• Exercise
Reproduce word for word the lines between the one containing "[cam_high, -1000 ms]" and the end of the entries below, both inclusive; leave out pictures.

• Provided data

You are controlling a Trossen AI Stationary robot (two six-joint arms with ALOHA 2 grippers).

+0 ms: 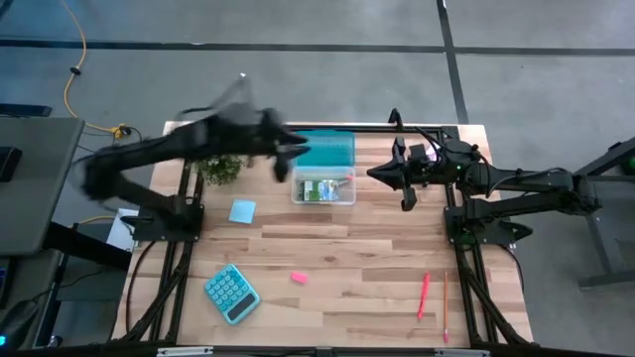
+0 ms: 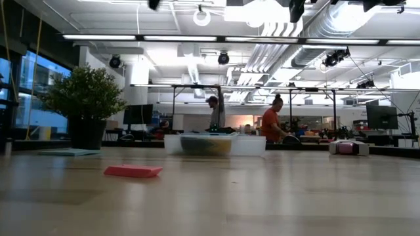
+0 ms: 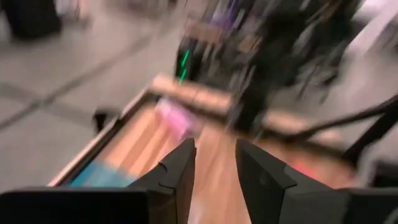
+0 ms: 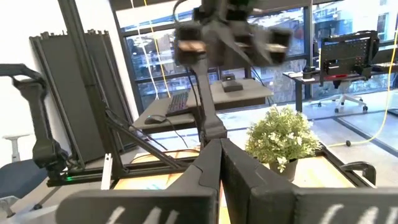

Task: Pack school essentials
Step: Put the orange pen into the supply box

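Observation:
A clear box [image 1: 323,187] stands at the table's far middle, with green and pale things inside that I cannot tell apart. Its teal lid [image 1: 325,149] lies just behind it. On the table lie a light-blue note pad [image 1: 242,210], a pink eraser [image 1: 299,278], a pink-red pen [image 1: 424,296] and a thin pencil [image 1: 445,307]. My left gripper [image 1: 286,159] hangs open and empty above the box's left far corner; it is blurred. My right gripper [image 1: 375,175] is shut and empty in the air, right of the box. No teal pen shows.
A teal calculator [image 1: 231,294] lies near the left front edge. A small potted plant [image 1: 220,169] stands left of the box. In the low view the eraser [image 2: 133,171] lies in front of the box [image 2: 213,145]. People stand far off in the room behind.

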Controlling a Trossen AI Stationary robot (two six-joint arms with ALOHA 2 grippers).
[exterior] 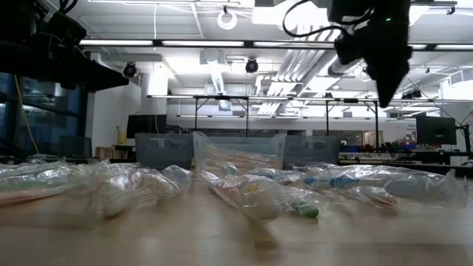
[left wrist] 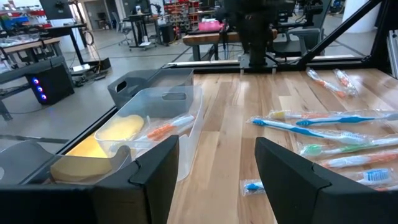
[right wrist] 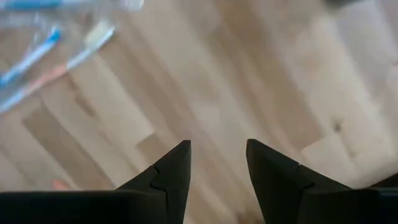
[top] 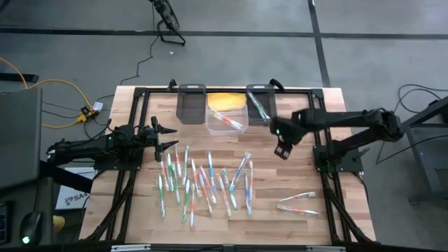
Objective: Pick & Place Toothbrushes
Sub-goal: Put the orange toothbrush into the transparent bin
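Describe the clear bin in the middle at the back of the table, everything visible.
The clear bin is a see-through plastic tub with rounded corners, open on top, standing upright on the wooden table between two dark bins. Inside lie a wrapped orange-handled toothbrush and a yellow object. Neither end effector touches it.

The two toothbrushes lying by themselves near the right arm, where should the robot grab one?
Probably at the middle of the handle, coming straight down from above. The pair of toothbrushes lies flat on the table, apart from the big pile. The right gripper hangs nearby with jaws open, so they should straddle the thin handle crosswise.
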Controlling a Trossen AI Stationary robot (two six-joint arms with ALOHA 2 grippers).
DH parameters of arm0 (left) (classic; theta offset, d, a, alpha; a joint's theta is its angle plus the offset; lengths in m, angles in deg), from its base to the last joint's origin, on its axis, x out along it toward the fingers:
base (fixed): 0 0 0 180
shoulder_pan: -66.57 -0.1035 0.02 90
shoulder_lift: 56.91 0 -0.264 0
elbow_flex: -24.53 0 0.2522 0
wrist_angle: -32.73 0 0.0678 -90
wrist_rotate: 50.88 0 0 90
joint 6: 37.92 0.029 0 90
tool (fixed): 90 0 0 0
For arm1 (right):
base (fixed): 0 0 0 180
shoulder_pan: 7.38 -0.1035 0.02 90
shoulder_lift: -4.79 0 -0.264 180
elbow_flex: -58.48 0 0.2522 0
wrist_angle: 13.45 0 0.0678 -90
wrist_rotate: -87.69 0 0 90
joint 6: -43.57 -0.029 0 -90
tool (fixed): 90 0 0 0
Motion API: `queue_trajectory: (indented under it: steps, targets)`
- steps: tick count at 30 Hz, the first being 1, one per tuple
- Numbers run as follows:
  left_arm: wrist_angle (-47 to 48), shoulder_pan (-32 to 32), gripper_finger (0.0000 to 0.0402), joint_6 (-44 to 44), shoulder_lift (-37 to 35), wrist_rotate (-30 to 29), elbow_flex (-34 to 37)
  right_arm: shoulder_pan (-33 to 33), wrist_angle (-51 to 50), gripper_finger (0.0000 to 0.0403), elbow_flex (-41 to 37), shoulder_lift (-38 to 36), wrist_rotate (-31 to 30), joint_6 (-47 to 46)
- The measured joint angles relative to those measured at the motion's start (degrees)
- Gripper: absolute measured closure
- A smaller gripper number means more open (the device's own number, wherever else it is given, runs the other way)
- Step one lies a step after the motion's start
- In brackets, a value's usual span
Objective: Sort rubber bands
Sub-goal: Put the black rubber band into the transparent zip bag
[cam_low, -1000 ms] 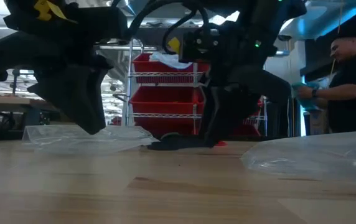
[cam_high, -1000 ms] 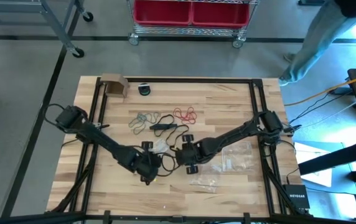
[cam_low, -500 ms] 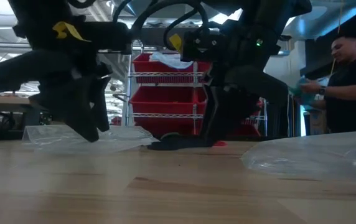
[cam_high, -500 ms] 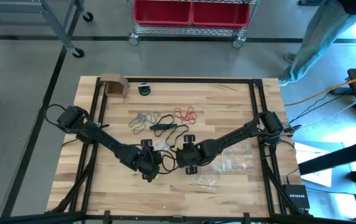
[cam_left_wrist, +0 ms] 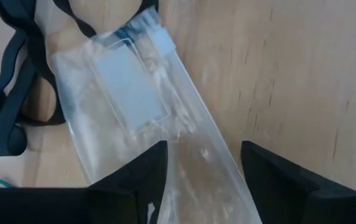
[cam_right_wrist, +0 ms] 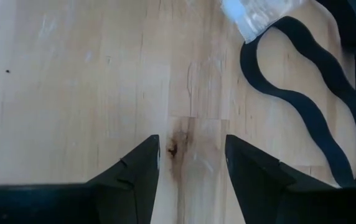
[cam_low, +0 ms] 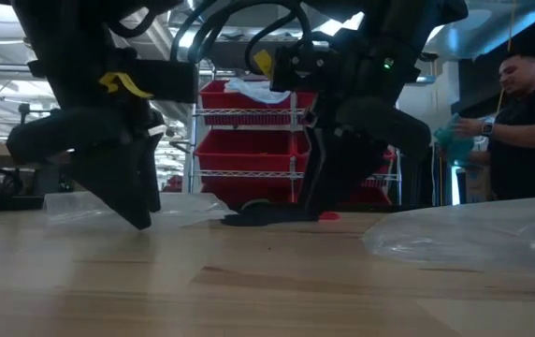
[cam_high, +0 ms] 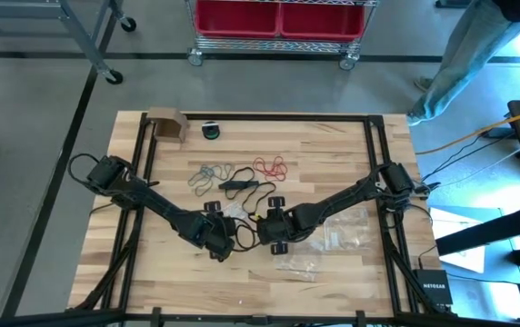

• Solution to this exercise
[cam_high, -1000 ms] 
[cam_low, -500 ms] 
[cam_high, -500 ms] 
[cam_left_wrist, +0 ms] 
[cam_right_wrist, +0 ms] 
[cam_low, +0 ms] 
[cam_high, +0 ms] 

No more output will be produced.